- Born: John Charles James Taylor 1951 (age 74–75) Sydney, New South Wales, Australia
- Genres: Rock
- Occupations: Musician, graphics designer, animator, filmmaker
- Instruments: Bass guitar, vocals; acoustic rhythm
- Years active: 1968–present
- Website: John Taylor website

= John C. J. Taylor =

Australian musician and film producer

John Charles James Taylor (born 1951) is a musician, illustrator, animator and filmmaker from Australia. He was a founding member of Melbourne band Little Heroes in the early 1980s who achieved success in Australia with their single "One Perfect Day".

==Biography==
John Charles James Taylor was born in 1951 and began performing in Sydney bands including Soap (1968–1969), Llama (1970–1971), Hot Rocket (1972–1973) and Uncle Bob's Band (1973–1976).

As a member of Uncle Bob's Band he produced the original artwork for many of the band's promotional posters, that placed him among street artists of the day including Chips MacInolty from the Sydney University who gave technical assistance in the Tin Sheds (Sydney University). Uncle Bob's Band moved to Melbourne and Taylor established himself as a musician and artist when the band broke up in 1976. He produced art for the Tiger Room which later transformed into the Tiger Lounge and a comic strip Gigs of our Lives for the TAGG Gig Guide in Melbourne and Sydney. He also produced art for many Melbourne venues, radio stations, bands, record covers and concerts including Bananas, Hearts, 3RRR Radio Station, Phil Manning, Suicide Records, RMIT Storey Hall, the Astor Theatre, and others.

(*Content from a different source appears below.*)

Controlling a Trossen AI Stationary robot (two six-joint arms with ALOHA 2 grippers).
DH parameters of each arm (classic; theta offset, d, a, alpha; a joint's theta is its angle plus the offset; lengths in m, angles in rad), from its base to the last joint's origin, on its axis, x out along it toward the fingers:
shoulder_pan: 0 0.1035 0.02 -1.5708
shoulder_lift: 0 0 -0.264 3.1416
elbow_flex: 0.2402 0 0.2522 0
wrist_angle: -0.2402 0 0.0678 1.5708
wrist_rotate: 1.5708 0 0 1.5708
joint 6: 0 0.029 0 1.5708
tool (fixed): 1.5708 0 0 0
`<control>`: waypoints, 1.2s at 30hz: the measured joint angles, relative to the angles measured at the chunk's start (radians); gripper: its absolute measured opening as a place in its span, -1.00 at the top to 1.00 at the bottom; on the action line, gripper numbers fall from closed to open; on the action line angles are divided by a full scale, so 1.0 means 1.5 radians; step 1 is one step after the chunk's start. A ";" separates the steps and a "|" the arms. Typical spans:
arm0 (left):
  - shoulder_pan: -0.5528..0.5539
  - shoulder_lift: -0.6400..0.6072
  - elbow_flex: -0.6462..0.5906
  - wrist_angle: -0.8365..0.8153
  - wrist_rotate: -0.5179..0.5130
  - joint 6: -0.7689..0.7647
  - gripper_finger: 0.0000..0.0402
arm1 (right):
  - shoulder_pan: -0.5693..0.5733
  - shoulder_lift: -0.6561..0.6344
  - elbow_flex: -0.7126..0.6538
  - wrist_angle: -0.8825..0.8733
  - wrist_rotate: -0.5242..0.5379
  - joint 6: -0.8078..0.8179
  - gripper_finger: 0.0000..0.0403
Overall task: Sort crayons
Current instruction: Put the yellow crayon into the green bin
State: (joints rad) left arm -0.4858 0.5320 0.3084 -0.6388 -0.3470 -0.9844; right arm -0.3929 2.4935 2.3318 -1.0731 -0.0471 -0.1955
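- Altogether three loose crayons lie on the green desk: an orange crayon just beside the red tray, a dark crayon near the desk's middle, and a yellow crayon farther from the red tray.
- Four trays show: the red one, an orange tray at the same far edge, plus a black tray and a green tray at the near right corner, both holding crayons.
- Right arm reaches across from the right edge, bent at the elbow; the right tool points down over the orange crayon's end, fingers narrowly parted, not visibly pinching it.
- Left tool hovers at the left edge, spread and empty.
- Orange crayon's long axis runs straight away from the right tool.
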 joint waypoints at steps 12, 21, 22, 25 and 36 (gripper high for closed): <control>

Other Melbourne bands include "Phones" (1977–1978), "Secret Police" (1978–1979), "Little Heroes" (1979–1982) and "Routinos" (1982) before concentrating on his illustration work. Whilst with Little Heroes he produced most of the art including their debut self-titled album.

Taylor completed a Post Graduate Diploma (Animation) Course at the Swinburne Film & Television School in 1985, his student film The Huge Adventures of Trevor, a Cat, won a number of awards including an AFI Award for 'Best Animated Film' in 1986. He went on to produce many documentary films and videos including You're Fired (fire safety) and Here's Your Bike, Ed (bike education) both of which won Australian Teachers of Media (ATOM) awards and an Australian Writers' Guild (AWGIE) scriptwriting award in 1992.

Taylor now writes and records his original songs, as well as prose, screenplays and for the stage.